Problem description:
Scan the data below and report how many lines include the word "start". Nothing else is wanted.

[[ Supplied data, beginning ]]

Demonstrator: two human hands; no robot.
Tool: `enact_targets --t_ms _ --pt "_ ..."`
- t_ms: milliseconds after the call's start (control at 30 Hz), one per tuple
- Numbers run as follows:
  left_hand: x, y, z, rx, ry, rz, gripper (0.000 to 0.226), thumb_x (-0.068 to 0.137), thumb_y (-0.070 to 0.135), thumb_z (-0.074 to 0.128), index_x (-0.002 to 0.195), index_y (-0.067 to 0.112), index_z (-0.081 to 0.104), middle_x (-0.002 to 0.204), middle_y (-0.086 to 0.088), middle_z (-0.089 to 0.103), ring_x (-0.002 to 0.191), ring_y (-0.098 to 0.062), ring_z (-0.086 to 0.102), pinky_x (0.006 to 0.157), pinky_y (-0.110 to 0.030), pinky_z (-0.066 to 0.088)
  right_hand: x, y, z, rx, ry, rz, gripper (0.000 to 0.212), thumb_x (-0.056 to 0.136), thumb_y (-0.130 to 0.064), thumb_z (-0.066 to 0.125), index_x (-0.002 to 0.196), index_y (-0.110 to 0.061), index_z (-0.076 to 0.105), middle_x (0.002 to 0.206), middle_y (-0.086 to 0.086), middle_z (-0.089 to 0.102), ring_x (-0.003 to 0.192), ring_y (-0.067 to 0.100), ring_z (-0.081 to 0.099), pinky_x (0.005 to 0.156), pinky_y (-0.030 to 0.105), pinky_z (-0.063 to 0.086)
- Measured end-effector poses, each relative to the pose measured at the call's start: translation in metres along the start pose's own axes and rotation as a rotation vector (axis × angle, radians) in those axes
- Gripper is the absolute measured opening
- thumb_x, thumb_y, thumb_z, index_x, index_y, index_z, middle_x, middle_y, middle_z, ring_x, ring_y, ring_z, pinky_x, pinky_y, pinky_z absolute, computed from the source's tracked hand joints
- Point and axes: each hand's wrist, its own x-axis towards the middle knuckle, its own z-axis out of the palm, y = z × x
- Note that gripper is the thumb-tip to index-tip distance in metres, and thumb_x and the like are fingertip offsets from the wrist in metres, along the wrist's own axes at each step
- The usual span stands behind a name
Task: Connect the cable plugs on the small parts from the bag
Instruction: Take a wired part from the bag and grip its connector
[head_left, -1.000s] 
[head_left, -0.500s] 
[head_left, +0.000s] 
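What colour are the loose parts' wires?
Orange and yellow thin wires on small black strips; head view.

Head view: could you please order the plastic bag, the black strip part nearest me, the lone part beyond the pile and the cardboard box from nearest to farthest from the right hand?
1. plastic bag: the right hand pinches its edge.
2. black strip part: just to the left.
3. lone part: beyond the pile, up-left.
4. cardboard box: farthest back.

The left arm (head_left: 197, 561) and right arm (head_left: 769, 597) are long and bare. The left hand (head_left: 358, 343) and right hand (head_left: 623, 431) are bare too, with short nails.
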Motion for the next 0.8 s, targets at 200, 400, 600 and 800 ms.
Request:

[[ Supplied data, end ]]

Result below:
2